When a 93-year-old Bush-bashing woman penned her obit in advance, she included some political comments that kept the Albany (N.Y.) Times Union from printing the piece for three days. And it was a paid obit!
Protests from members of the First Unitarian Universalist Society, who apparently knew the woman, prompted the paper to publish a slightly altered version (with the consent of her daughter) and do a story about the incident.
In the story, which ran Nov. 3, 2006, reporter Paul Grondahl shared the portion of Helen Sharpe's auto-obituary that "ran afoul" of his paper's guidelines:
She left strict instructions that there be no schmaltzy sentimentality of mourning, urging that in lieu of expressions of grief people should send urgent messages to their legislators to force U.S. signing of the Kyoto Protocol, then vote in such a way as to send Bush a strong message of disgust with his policies and politics.

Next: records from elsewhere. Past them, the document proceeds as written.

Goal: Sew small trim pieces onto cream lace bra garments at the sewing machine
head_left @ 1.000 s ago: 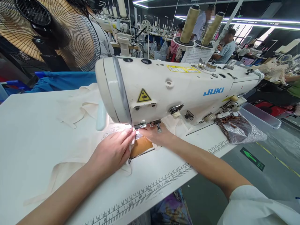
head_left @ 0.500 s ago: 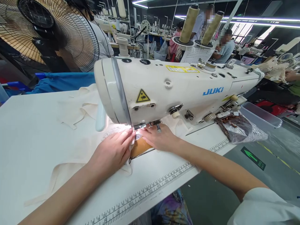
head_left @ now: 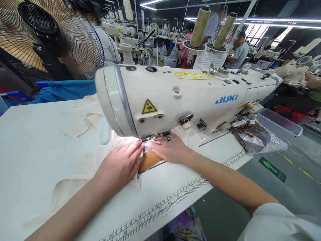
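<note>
Under the lit needle area of a white JUKI sewing machine (head_left: 160, 97) lies a thin cream fabric (head_left: 72, 182), spread leftward over the table. My left hand (head_left: 119, 164) is closed on the fabric left of the presser foot, fingers together and tips close to it. To the right of the foot, my right hand (head_left: 173, 149) has its thumb and fingers on the cloth, partly covered by the machine head. Between both hands shows a tan plate (head_left: 149, 160) in the machine bed. The needle and the exact seam are hidden.
A printed ruler (head_left: 160, 209) runs along the table's front edge. At the right lie a plastic bag of brown pieces (head_left: 258, 137) and a clear bin (head_left: 281, 124). Two thread cones (head_left: 200, 26) rise behind the machine; a large fan (head_left: 47, 36) stands left. Co-workers sit farther back.
The camera view has shifted slightly, so the machine appears a little lower and more to the left. Both hands keep nearly the same place on the fabric beside the presser foot.
</note>
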`<state>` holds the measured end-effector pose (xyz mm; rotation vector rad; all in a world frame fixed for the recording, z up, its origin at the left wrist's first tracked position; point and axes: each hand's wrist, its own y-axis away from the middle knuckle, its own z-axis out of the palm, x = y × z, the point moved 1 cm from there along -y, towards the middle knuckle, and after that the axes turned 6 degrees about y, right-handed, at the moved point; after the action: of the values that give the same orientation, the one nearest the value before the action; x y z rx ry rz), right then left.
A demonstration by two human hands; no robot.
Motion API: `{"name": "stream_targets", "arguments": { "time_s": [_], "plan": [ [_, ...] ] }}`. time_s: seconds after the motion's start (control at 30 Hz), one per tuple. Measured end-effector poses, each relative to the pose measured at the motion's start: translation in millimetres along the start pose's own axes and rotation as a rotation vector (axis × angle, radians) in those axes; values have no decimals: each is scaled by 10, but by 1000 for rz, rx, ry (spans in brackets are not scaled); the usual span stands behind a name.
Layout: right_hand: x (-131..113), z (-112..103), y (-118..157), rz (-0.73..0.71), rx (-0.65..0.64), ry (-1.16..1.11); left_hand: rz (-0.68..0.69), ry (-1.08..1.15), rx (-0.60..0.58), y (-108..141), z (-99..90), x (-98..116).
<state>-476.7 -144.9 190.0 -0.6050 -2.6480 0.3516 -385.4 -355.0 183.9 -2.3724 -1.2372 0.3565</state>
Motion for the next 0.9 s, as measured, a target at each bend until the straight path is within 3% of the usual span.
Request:
{"name": "stream_targets", "arguments": {
  "time_s": [0.47, 0.9],
  "plan": [
    [18, -3, -2, 8, -19, -45, -21, 27, -8, 7, 3, -1],
    [11, -55, -26, 12, -116, -53, 14, -26, 0, 21, 13, 2]
  ]
}}
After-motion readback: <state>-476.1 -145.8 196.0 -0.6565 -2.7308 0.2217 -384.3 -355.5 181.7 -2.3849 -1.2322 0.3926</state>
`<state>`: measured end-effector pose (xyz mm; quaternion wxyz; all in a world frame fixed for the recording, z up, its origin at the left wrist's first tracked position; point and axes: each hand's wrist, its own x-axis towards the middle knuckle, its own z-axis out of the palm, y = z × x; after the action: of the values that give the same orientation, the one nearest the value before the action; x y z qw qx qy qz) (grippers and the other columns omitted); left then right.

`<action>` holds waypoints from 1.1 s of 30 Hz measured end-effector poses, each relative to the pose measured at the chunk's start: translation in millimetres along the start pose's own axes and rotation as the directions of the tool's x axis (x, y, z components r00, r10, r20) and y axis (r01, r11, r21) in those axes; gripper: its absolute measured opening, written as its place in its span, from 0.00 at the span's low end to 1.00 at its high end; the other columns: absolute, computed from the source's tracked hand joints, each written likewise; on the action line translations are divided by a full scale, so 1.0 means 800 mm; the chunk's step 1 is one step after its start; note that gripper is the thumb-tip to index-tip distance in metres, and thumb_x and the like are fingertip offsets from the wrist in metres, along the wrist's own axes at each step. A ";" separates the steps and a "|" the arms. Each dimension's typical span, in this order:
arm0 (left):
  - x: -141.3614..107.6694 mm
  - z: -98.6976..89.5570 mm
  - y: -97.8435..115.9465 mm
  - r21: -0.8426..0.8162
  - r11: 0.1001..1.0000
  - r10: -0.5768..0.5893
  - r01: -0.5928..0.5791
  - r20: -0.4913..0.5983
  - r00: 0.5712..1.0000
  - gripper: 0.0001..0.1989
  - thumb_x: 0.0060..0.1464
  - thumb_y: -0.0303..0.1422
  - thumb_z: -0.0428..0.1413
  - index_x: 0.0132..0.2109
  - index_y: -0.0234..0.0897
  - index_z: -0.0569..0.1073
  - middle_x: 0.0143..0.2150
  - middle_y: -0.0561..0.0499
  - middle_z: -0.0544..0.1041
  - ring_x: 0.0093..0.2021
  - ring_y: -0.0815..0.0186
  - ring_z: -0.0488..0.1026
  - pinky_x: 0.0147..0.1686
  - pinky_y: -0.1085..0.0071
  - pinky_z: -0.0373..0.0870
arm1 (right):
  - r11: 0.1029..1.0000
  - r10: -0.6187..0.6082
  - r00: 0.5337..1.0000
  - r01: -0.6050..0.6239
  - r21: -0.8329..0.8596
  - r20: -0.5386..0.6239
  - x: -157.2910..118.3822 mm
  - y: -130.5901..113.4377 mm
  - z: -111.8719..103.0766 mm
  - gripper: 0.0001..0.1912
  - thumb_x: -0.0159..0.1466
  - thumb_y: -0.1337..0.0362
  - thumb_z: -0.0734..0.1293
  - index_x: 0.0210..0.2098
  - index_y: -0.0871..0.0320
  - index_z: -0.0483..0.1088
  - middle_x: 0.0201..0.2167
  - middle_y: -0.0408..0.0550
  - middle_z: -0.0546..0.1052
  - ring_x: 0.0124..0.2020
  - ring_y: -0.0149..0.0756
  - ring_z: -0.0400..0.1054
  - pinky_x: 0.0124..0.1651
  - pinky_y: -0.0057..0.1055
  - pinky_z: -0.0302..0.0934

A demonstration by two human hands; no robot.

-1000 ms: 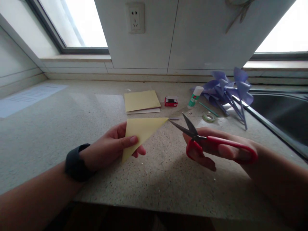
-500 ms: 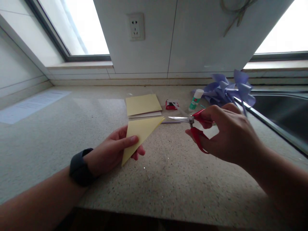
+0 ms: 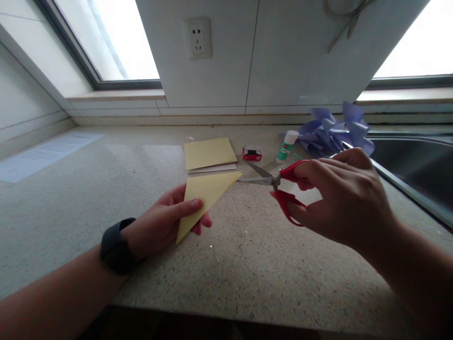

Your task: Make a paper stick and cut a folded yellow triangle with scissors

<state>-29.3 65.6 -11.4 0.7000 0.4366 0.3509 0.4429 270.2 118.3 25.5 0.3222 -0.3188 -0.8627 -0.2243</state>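
Between the thumb and fingers of my left hand (image 3: 177, 210) is a yellow sheet of paper folded into a triangle (image 3: 201, 193), its sharp corner pointing right. My right hand (image 3: 341, 196) has its fingers through the red handles of a pair of scissors (image 3: 274, 182). The blades are spread apart and point left, with the lower blade's tip right by the paper's corner; whether they touch I cannot tell. Behind the triangle lies a stack of yellow paper (image 3: 210, 153) with a white edge under it.
A small red and black box (image 3: 252, 153) and a green glue stick with a white cap (image 3: 287, 146) are behind the scissors. Purple paper pinwheels (image 3: 332, 132) lie beside the sink (image 3: 417, 165) at right. A printed sheet (image 3: 46, 153) rests at far left.
The scissors have moved slightly left toward the paper's corner, and their blades have spread from nearly closed to wide apart. My left hand and the folded paper have hardly moved.
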 end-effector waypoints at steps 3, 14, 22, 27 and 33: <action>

At first, newspaper ad reps tried to get Sharpe's daughter to "tone down the political rhetoric," but the daughter declined. She was prepared to take out a half-page display ad (which apparently would not have gone through such scrutiny) with a $7,100 pricetag, in order to publish her mom's own words.
According to Grondahl's article, the daughter said: "It's not about the money. It's about the principle."
In the end, it was amended to say that Sharpe hoped that people who wish to remember her continue to support the Kyoto Protocol and oppose the Bush Administration.
Grondahl added some nice touches to his story. He pointed out that Sharpe, a self-described born-again atheist, frequently wrote letters to the editor advocating euthanasia for humans, as well as respect for atheists and agnostics. She decided she was ready to die and took prearranged steps to end her life on Monday.
It was unclear what prearranged steps Sharpe took.
Grondahl wrote: In her final hours, Helen Sharpe struggled to rise from her sickbed to make her daughter jelly tarts, "So you'll have sweetness in your mouth, instead of bitterness."
He described a planned celebration of her life and ended his piece with her last words:
She left instructions for that event, as well: a case of good wine and a selection of gourmet cheeses. A pianist will play Gershwin's "Rhapsody in Blue."
Helen Sharpe's final words to her daughter were these: "We're so lucky, aren't we?"
Well done, Paul Grondahl!
I have to give credit to Pam Vetter for forwarding this story that's been circulating among funeral celebrants.
And I must confess that I too engaged in a form of censorship regarding this. I waited to post this item until after the Nov. 7 elections were over. I know, I know. Shame on me.
Smacks of a paper trying to have its cake and eat it. If you charge for an obituary (or death notice), then you hand over all rights to control the content. If the editors write obituaries as news items, then they can report her views.
And as for delaying posting until after elections in some back-water called the US - surely this is the type of debate that should take place before an election, not after it. In any case, this is the WORLDwide web, an most of the world did not have elections on November 7!